**Task requirements:**
Pick out the lines in the listing below that contain the word "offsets" and copy them.

**Records for this task:**

▽

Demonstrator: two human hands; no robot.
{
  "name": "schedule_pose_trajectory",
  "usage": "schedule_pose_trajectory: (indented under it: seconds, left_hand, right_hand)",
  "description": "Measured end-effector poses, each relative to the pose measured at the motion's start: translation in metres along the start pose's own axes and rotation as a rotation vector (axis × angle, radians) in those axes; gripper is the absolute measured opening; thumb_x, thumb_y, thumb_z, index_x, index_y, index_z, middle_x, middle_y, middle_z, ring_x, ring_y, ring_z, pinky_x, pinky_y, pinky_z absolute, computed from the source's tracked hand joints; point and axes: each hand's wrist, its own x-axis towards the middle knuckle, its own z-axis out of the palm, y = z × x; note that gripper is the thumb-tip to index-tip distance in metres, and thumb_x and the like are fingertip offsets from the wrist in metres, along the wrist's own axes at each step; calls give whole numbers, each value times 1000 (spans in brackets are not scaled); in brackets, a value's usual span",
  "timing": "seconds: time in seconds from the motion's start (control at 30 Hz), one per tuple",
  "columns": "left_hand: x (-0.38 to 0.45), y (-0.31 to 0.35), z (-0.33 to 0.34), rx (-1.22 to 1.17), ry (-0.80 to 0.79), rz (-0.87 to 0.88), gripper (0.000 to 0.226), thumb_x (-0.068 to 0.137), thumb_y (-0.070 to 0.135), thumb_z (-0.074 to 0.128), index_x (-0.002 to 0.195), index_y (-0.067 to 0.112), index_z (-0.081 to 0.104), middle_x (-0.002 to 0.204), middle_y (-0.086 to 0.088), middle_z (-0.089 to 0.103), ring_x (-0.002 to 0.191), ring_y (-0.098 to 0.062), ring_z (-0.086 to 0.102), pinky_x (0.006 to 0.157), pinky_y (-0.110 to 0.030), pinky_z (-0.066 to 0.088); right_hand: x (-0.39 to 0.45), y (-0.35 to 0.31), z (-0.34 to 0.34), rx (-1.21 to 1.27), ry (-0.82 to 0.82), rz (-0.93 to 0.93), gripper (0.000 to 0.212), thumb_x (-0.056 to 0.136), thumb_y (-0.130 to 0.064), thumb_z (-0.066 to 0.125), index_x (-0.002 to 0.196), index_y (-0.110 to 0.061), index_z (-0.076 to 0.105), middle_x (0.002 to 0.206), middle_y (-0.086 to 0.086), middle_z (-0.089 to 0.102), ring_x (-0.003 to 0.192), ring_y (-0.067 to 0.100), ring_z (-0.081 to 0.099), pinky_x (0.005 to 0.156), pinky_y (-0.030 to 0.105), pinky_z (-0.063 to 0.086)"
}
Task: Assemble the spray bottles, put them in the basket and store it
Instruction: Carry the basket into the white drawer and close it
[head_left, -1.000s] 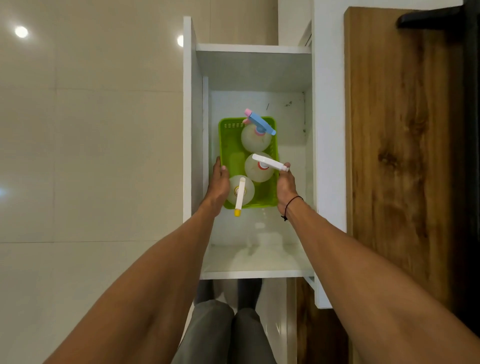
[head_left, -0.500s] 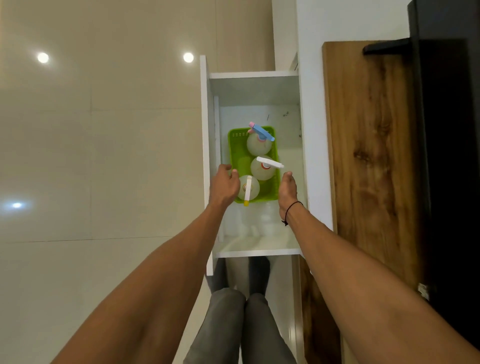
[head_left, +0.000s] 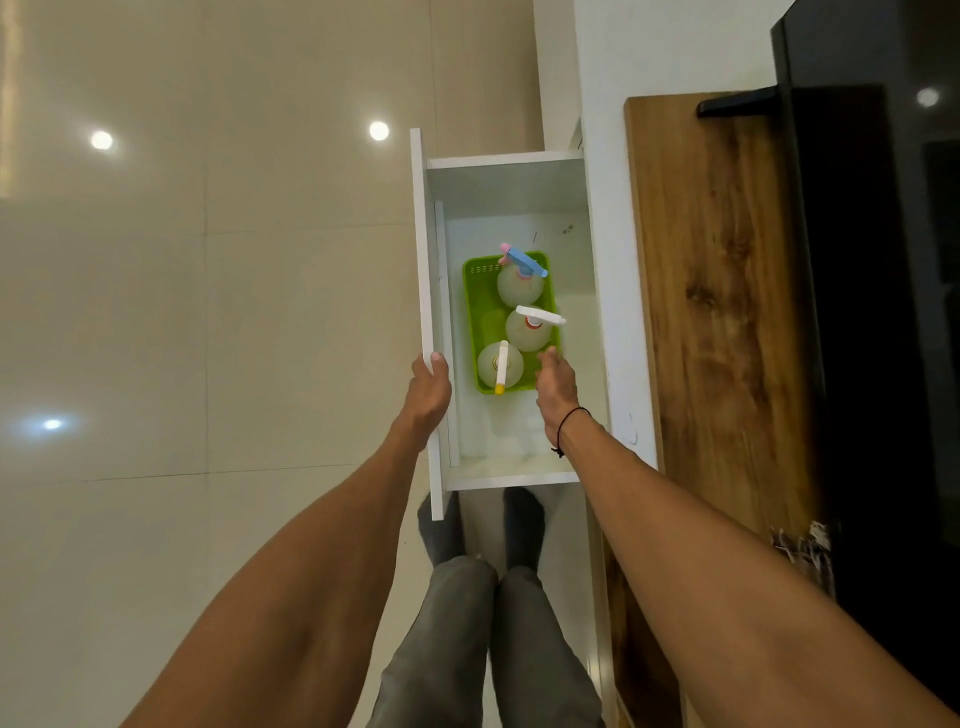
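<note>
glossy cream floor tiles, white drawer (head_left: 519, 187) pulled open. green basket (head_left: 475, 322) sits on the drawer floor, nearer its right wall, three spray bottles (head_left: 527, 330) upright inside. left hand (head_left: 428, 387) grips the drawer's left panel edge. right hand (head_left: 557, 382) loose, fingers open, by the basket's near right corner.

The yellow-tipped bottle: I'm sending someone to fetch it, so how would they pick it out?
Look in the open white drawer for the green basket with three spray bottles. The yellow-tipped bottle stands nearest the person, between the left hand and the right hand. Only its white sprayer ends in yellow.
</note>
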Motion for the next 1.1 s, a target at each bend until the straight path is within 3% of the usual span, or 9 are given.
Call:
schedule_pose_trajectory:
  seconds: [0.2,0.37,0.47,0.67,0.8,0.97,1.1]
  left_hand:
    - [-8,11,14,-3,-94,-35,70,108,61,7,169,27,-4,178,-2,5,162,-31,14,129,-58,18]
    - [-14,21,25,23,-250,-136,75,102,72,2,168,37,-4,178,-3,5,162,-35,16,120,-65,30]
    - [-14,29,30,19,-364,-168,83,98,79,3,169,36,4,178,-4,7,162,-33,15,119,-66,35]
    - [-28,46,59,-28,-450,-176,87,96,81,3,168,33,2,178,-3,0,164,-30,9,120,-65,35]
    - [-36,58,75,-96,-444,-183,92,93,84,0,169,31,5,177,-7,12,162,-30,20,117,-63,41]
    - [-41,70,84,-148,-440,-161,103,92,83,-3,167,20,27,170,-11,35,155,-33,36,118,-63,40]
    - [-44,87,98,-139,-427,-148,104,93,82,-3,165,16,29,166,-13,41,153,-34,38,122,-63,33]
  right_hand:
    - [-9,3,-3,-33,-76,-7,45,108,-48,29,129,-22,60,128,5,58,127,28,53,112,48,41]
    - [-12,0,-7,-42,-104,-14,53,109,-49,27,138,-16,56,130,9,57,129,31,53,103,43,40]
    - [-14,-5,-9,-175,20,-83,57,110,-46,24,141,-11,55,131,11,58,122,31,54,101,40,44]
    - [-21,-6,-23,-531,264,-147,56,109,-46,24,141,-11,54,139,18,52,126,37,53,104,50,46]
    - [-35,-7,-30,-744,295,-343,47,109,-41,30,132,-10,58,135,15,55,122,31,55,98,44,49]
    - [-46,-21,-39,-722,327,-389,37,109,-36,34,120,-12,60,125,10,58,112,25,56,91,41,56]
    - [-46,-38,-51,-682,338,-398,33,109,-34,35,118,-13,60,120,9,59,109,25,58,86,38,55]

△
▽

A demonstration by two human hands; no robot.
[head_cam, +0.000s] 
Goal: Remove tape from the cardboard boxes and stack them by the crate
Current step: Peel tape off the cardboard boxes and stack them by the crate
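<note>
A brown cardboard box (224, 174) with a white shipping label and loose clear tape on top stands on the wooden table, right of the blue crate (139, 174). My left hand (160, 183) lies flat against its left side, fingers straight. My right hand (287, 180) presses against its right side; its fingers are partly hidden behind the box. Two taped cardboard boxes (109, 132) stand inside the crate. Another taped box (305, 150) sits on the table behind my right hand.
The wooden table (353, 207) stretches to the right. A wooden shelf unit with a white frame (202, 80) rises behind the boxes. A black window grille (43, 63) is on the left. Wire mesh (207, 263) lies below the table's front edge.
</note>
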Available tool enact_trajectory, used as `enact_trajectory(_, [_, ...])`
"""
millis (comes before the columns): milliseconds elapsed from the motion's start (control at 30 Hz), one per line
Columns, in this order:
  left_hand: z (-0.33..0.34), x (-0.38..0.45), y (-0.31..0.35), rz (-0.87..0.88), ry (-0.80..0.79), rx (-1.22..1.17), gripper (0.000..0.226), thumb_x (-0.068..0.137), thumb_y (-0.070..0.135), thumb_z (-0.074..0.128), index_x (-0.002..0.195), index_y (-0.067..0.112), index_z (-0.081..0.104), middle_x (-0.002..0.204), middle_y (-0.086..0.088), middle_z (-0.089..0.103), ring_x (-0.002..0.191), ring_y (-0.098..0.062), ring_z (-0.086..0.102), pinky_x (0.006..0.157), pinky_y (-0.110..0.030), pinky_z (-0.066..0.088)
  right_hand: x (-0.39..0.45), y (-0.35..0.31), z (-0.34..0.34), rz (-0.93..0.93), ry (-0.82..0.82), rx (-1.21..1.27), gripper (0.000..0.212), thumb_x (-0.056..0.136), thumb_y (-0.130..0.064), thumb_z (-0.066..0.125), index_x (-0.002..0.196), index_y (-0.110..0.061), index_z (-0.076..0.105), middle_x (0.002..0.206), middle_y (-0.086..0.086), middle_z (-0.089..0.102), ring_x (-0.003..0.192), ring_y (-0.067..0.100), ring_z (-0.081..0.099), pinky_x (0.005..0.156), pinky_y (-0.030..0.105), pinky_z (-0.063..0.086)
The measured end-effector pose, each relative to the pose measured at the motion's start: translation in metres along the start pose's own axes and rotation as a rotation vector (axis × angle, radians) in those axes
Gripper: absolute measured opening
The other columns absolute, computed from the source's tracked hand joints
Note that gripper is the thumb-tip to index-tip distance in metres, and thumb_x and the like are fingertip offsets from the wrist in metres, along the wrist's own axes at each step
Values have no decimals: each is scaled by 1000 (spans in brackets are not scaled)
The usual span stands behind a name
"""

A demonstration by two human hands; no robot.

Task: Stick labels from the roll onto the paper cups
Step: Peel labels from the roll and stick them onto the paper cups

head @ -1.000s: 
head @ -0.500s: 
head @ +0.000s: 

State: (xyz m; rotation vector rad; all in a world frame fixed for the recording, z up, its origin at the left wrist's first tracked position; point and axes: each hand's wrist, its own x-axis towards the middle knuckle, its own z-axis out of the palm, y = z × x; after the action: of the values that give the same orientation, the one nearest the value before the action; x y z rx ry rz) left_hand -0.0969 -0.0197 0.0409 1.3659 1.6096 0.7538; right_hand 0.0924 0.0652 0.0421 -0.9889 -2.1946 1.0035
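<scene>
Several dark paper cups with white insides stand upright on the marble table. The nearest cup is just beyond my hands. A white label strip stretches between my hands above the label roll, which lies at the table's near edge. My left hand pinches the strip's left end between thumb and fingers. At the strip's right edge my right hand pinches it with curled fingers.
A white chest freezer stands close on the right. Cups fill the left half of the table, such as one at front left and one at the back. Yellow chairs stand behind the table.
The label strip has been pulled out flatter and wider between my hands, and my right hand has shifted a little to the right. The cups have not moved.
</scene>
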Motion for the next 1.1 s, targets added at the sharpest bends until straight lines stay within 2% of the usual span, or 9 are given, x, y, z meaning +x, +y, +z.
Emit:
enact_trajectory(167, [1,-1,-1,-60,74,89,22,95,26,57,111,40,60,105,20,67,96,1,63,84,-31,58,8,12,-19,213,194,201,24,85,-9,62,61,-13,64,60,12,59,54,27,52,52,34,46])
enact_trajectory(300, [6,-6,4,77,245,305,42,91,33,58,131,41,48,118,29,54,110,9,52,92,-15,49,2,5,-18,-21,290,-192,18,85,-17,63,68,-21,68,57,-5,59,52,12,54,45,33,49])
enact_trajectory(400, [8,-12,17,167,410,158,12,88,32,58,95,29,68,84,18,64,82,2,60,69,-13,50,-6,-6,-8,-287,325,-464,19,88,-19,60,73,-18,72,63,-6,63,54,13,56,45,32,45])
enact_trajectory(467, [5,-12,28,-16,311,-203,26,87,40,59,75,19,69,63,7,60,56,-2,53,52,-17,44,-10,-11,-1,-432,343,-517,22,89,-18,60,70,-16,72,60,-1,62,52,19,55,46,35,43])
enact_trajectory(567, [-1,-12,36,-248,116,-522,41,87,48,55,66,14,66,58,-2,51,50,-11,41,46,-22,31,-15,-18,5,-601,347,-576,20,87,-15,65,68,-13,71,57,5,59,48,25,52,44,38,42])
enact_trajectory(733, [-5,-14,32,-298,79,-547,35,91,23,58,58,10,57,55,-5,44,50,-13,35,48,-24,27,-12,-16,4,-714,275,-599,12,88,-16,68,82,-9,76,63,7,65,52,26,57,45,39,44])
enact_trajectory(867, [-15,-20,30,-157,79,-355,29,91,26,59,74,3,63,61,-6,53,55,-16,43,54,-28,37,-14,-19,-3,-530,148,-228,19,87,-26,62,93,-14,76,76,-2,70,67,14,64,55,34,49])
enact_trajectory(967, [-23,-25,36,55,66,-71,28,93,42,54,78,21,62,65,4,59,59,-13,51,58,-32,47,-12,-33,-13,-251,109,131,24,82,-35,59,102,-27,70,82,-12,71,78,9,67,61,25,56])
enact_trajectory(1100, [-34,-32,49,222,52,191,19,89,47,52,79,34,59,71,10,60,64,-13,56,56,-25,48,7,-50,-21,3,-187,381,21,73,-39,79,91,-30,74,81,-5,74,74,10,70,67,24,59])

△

**Output for this exercise:**
  "description": "Measured end-effector poses, each relative to the pose measured at the motion's start: translation in metres along the start pose's own axes and rotation as a rotation vector (axis × angle, radians) in those axes; gripper is the absolute measured opening; thumb_x, thumb_y, thumb_z, index_x, index_y, index_z, middle_x, middle_y, middle_z, ring_x, ring_y, ring_z, pinky_x, pinky_y, pinky_z absolute, computed from the source's tracked hand joints; point and axes: each hand's wrist, its own x-axis towards the middle knuckle, its own z-axis out of the palm, y = z × x; note that gripper is the thumb-tip to index-tip distance in metres, and thumb_x and the like are fingertip offsets from the wrist in metres, along the wrist's own axes at each step; calls give whole numbers, each value times 1000 (spans in brackets are not scaled); in brackets, a value's usual span",
Note that gripper is the thumb-tip to index-tip distance in metres, and thumb_x and the like are fingertip offsets from the wrist in metres, along the wrist's own axes at each step

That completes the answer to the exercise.